> [WORK TO BE COMPLETED]
Needed from the data below: every line from the one with "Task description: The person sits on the" up to and including the one with "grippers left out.", repeated exactly and with nothing else.

Stored dataset items
——

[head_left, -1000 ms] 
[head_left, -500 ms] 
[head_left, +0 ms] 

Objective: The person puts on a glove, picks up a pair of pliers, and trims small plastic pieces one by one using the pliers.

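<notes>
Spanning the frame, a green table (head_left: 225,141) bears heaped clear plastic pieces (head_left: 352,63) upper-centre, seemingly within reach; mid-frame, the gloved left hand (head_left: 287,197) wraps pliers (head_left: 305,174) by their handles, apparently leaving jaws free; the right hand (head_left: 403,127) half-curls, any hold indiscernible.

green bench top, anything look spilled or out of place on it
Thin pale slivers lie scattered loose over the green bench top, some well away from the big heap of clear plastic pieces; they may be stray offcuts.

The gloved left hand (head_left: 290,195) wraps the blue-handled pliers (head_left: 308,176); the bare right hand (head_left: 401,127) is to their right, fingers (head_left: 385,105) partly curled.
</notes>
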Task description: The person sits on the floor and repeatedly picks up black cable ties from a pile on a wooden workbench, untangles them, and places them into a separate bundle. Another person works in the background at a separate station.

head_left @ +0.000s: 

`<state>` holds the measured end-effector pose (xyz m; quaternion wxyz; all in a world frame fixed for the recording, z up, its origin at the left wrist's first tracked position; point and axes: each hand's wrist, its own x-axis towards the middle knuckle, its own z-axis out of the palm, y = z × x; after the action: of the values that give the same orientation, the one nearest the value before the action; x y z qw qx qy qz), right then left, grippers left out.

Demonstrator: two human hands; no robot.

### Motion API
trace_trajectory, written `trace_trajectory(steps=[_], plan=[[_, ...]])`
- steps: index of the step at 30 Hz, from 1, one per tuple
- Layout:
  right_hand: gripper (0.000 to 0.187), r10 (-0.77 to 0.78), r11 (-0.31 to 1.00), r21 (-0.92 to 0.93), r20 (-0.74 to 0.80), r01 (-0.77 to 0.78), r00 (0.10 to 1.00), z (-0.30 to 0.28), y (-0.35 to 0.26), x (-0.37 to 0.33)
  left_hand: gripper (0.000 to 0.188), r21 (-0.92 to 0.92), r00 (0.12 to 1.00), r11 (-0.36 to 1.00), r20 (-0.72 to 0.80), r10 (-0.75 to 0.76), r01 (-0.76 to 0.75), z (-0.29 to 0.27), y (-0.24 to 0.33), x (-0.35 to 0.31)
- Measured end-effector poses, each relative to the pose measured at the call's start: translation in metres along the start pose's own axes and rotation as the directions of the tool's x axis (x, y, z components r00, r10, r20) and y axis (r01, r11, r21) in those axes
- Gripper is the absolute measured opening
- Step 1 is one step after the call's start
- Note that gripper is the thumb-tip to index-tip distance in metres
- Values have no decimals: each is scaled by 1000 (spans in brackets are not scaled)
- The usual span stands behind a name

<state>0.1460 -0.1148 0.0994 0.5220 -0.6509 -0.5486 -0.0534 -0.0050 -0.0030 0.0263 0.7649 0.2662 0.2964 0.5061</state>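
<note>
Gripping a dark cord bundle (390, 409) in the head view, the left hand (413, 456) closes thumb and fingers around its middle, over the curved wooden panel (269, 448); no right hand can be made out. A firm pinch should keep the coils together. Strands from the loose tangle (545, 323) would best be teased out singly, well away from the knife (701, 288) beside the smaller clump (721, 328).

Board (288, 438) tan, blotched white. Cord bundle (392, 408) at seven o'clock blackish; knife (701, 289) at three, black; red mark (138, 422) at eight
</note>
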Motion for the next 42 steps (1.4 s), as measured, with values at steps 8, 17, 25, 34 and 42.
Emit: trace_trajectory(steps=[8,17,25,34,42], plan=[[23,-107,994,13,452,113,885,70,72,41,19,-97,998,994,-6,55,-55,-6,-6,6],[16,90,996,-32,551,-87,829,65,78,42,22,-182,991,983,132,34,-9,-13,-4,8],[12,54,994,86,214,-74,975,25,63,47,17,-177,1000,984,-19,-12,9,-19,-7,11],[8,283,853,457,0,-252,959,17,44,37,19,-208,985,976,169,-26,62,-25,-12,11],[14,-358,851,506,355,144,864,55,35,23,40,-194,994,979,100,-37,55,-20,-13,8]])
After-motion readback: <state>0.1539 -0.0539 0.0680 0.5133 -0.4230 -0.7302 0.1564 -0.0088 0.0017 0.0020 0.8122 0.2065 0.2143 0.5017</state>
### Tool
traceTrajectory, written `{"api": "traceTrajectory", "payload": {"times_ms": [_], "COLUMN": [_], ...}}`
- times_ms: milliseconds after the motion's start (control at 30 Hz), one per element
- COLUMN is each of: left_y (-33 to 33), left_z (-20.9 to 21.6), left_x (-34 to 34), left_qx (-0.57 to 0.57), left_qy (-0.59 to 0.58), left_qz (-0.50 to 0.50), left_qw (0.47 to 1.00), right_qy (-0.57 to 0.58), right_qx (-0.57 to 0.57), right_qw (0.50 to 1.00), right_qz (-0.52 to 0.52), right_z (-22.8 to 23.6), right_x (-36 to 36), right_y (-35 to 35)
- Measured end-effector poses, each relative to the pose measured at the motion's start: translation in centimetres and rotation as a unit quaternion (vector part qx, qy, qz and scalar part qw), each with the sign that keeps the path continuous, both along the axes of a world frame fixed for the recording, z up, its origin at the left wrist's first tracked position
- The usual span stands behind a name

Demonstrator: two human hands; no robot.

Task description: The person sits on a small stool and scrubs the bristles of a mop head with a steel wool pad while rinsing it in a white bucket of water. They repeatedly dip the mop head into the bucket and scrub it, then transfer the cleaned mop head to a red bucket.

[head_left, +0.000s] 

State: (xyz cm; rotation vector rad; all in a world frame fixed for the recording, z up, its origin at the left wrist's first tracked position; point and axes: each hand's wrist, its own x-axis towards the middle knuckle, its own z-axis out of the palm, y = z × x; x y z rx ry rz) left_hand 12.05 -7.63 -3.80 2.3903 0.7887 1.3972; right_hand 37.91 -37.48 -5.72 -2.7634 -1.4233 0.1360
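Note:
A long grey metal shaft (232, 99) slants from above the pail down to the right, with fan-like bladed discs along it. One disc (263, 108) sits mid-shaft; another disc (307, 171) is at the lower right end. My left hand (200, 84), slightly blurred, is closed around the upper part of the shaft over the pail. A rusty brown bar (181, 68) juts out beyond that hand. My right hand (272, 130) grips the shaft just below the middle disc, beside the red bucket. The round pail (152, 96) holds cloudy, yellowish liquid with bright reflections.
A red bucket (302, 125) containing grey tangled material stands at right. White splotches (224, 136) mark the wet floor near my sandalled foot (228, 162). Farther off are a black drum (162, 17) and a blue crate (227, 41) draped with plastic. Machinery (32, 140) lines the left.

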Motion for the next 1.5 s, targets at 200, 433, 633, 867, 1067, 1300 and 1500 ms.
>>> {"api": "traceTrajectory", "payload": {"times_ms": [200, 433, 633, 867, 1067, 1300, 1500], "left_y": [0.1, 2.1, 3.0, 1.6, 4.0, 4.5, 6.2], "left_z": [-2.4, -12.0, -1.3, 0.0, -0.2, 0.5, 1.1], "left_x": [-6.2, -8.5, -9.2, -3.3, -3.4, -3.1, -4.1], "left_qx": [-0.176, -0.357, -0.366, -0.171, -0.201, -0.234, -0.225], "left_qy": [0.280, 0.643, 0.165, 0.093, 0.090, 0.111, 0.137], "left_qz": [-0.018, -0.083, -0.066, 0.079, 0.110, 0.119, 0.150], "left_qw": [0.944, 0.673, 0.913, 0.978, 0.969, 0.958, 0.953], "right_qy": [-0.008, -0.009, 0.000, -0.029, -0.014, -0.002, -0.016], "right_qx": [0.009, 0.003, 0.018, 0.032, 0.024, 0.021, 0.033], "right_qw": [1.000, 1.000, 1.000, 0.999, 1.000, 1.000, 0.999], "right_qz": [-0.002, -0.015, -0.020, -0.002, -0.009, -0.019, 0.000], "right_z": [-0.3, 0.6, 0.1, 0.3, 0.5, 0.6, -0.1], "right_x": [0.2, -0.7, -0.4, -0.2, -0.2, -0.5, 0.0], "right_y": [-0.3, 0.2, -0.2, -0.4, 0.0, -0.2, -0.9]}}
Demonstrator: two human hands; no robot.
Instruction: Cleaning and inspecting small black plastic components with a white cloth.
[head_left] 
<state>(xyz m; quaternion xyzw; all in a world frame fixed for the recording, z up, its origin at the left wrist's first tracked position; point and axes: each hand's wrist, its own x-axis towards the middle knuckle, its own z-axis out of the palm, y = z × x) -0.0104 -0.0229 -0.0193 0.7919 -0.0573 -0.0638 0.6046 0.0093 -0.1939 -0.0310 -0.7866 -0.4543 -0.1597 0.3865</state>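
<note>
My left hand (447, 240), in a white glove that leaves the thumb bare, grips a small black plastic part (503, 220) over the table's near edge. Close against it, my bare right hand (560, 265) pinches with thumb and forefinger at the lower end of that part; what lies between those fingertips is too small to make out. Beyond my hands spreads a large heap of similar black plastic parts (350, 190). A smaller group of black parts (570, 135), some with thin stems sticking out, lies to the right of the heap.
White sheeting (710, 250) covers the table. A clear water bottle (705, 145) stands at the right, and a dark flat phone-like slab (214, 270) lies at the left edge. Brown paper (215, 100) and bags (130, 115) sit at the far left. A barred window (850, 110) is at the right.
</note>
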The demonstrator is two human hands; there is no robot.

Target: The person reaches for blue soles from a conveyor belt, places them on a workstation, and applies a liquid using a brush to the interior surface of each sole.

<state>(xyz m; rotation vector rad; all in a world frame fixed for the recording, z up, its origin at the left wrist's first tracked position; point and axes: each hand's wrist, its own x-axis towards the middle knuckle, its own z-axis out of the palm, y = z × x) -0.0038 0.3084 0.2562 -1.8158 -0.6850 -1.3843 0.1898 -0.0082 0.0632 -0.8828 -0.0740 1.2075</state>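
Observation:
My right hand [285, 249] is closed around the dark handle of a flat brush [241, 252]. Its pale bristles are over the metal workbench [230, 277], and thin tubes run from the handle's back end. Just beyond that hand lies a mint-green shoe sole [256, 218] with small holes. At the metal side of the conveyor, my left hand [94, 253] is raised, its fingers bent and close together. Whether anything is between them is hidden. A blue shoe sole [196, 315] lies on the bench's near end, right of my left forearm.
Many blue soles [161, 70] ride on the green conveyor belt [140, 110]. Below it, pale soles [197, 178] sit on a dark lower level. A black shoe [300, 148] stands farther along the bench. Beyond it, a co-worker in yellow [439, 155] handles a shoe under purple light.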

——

> [THE ANSWER]
Task description: The person sits on the floor and repeatedly picks up black cable ties from a pile on a wooden workbench, untangles them, and places them into a separate bundle. Another person works in the background at a separate station.

head_left @ +0.000s: 

`<state>` holds the measured end-effector pose (xyz m; quaternion wxyz; all in a world frame fixed for the recording, z up, its origin at the left wrist's first tracked position; point and axes: each hand's wrist, its own x-axis towards the middle knuckle, its own z-axis out of the palm, y = z × x; after the action: of the values that give the same orientation, the one nearest the value before the action; x y z qw qx qy qz), right then left, grippers left out.

The answer to this exercise is complete.